Task goal - Repeat the data in full. Every line must match.

Provided material -
○ ○ ○ ○ ○ ○ ○

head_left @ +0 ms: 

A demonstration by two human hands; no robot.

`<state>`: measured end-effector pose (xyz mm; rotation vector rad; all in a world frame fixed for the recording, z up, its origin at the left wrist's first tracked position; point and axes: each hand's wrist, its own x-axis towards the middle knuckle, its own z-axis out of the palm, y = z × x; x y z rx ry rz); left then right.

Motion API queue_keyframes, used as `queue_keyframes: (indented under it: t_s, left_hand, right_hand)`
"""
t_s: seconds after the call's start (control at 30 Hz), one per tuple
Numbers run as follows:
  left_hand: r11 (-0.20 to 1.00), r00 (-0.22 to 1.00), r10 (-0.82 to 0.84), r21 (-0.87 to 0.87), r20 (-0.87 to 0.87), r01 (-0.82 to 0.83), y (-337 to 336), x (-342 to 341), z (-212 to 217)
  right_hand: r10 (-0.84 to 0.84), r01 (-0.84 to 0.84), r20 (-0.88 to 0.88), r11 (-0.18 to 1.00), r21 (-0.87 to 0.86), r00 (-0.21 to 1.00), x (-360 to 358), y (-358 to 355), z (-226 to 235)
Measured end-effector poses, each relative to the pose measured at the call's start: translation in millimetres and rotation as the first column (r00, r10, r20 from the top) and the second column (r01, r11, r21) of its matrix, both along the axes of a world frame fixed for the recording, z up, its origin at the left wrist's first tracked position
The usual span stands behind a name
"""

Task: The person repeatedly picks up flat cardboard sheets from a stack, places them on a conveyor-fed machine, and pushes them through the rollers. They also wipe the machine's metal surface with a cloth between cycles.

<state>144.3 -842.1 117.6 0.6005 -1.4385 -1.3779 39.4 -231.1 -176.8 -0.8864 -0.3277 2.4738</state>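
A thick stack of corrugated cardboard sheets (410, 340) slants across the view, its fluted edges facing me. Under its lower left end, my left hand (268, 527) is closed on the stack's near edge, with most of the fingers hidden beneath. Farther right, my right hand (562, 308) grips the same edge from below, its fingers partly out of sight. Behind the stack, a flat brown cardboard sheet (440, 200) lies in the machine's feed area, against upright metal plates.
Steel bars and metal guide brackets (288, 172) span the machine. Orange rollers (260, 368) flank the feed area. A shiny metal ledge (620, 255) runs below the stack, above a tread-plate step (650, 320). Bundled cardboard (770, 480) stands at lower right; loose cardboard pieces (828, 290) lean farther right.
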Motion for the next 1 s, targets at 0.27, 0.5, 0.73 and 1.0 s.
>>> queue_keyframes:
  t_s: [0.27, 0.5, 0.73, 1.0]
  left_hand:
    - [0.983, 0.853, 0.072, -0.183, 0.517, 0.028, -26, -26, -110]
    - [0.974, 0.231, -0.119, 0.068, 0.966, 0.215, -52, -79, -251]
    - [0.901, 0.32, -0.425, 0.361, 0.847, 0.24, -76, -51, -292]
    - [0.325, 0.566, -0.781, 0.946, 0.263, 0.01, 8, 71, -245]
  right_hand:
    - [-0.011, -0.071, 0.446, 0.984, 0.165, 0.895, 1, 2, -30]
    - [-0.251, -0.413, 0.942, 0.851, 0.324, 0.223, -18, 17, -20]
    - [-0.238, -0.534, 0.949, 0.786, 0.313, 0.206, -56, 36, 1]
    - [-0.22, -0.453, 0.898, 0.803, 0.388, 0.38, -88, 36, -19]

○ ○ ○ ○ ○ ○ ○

Response for this exercise -
head_left @ +0 ms: 

A demonstration by two human hands; no robot.

`<state>`: measured end-effector pose (xyz mm; rotation vector rad; all in a world frame fixed for the recording, z up, its origin at the left wrist's first tracked position; point and axes: each hand's wrist, its own x-axis towards the middle knuckle, its own z-axis out of the palm, y = z × x; x y z rx ry rz); left then right.

Motion API queue_keyframes, used as `queue_keyframes: (indented under it: t_s, left_hand, right_hand)`
"""
t_s: seconds after the call's start (control at 30 Hz), one per tuple
Numbers run as follows:
  left_hand: r11 (-0.20 to 1.00), r00 (-0.22 to 1.00), r10 (-0.82 to 0.84), r21 (-0.87 to 0.87), r20 (-0.87 to 0.87), r01 (-0.82 to 0.83), y (-337 to 336), x (-342 to 341), z (-212 to 217)
  right_hand: r10 (-0.84 to 0.84), r01 (-0.84 to 0.84), r20 (-0.88 to 0.88), r11 (-0.18 to 1.00), r21 (-0.87 to 0.86), r00 (-0.21 to 1.00), x (-360 to 358), y (-358 to 355), z (-226 to 235)
Measured end-effector poses, each relative to the pose measured at the call's start: translation in millimetres and rotation as the first column (r00, r10, r20 from the top) and the second column (r01, r11, r21) of its matrix, both along the axes of a world frame fixed for the recording, z up, its origin at the left wrist's first tracked position
The usual span stands behind a name
"""

Task: The person repeatedly picks up flat cardboard sheets from a stack, places them on a conveyor-fed machine, and pushes them through the rollers. They also wipe the machine's metal surface with a cloth between cycles.

<state>144.3 -842.1 117.6 0.6005 -1.4385 -1.3779 39.4 -231.1 -176.8 -0.8864 -0.3277 2.4738</state>
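A thick stack of corrugated cardboard sheets (410, 340) slants across the view, its fluted edges facing me. Under its lower left end, my left hand (268, 527) is closed on the stack's near edge, with most of the fingers hidden beneath. Farther right, my right hand (562, 308) grips the same edge from below, its fingers partly out of sight. Behind the stack, a flat brown cardboard sheet (440, 200) lies in the machine's feed area, against upright metal plates.
Steel bars and metal guide brackets (288, 172) span the machine. Orange rollers (260, 368) flank the feed area. A shiny metal ledge (620, 255) runs below the stack, above a tread-plate step (650, 320). Bundled cardboard (770, 480) stands at lower right; loose cardboard pieces (828, 290) lean farther right.
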Motion for the next 1 s, targets at 0.27, 0.5, 0.73 and 1.0 s.
>>> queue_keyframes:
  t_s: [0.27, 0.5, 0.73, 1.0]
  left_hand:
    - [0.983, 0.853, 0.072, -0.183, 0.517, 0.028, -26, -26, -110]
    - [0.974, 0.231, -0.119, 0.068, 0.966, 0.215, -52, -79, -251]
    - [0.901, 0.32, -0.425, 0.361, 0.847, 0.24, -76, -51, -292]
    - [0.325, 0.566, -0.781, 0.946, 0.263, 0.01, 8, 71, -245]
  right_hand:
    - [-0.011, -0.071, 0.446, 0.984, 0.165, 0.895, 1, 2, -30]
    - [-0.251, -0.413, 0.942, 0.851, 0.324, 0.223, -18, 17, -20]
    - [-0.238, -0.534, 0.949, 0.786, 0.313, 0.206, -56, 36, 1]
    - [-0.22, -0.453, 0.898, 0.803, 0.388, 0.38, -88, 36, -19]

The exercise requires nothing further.